Despite loud promises, artificial intelligence has so far been less about freeing people from routine work than about shifting onto them the task of fixing its mistakes. According to a survey by Workday published on Wednesday, employees continue to spend a significant share of their working time dealing with the fallout from AI output.
The core contradiction is that AI simultaneously speeds up tasks and expands their volume. Research conducted by Workday last November shows that 85% of surveyed employees believe AI saves them between one and seven hours a week. However, about 37% of those time savings are consumed by so-called “rework”—correcting errors, rewriting text, and verifying results. Only 14% of respondents said they consistently obtain positive outcomes from AI.
The survey included 3,200 employees who use AI, half of whom hold managerial positions. All work at companies in North America, Europe, and Asia with revenues of at least $100 million and staff counts of 150 or more. The report does not specify which AI products participants used or which companies developed them.
“We are seeing a serious productivity paradox,” said Gerrit Kazmaier, Workday’s president of product. According to him, the most intensive users of AI also spend the most time checking and correcting what it produces. These findings echo other studies, including work by MIT and Harvard Business Review, which likewise question the reality of productivity gains. It is no coincidence that the term “workslop” has entered common use.

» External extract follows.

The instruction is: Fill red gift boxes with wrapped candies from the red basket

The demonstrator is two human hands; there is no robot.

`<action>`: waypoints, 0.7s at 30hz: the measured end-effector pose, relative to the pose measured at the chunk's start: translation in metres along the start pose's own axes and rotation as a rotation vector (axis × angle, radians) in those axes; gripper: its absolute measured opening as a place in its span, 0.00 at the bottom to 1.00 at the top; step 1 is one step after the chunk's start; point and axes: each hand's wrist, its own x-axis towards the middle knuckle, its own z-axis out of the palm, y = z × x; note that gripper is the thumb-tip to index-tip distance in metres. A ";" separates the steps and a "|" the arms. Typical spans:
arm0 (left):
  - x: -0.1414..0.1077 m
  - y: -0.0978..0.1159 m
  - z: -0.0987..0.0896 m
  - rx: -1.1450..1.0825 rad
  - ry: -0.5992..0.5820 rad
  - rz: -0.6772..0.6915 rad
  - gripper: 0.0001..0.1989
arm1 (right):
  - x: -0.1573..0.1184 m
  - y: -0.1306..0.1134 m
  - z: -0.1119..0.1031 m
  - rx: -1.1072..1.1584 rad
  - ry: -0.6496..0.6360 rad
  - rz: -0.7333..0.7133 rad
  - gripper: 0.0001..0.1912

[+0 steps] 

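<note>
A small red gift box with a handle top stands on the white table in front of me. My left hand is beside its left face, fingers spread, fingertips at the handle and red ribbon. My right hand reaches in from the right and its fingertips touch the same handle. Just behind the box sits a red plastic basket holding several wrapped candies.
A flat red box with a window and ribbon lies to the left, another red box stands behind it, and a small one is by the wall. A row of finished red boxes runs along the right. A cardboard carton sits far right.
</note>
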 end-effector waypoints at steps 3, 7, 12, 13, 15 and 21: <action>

The problem, Kazmaier argues, is that familiar logic no longer holds. Normally, the better a person masters a technology, the more efficient they become. With AI, rising competence instead leads to a clearer understanding of where and how the system goes wrong. He cites users who run the same prompts across multiple AI models and then cross-check the results against one another.
At the business level, expectations are even more inflated. Company executives assume that AI will boost productivity and reduce staffing costs.
In practice, however, says Rob Hornby, co-CEO of the consulting firm AlixPartners, AI more often serves as a convenient explanation for layoffs whose causes lie elsewhere. In a survey by his company, also published on Wednesday, 95% of chief executives said they expect job cuts over the next five years because of AI. In Hornby’s view, these are hopes rather than a reflection of reality: managers have yet to see tangible productivity gains.
At the same time, he concedes that in certain niches AI does deliver results—for example, in some forms of low-level, standardized writing. But overall, he says, “it is very difficult for us to prove the existence of real productivity benefits.”
The situation may change as the technology matures. AI tools are improving rapidly: a new Anthropic product designed to automate office routine, for example, was built in less than a week and a half, with all of its code written by AI itself. Even so, the adoption of any new technology takes time. Employees must learn how to use it, companies must integrate it into their processes, and developers must create solutions that genuinely deliver value. It is at this stage that Workday and other enterprise software providers are trying to sell their AI products.
The result is a paradox: AI speeds up work, yet quietly adds new tasks along the way.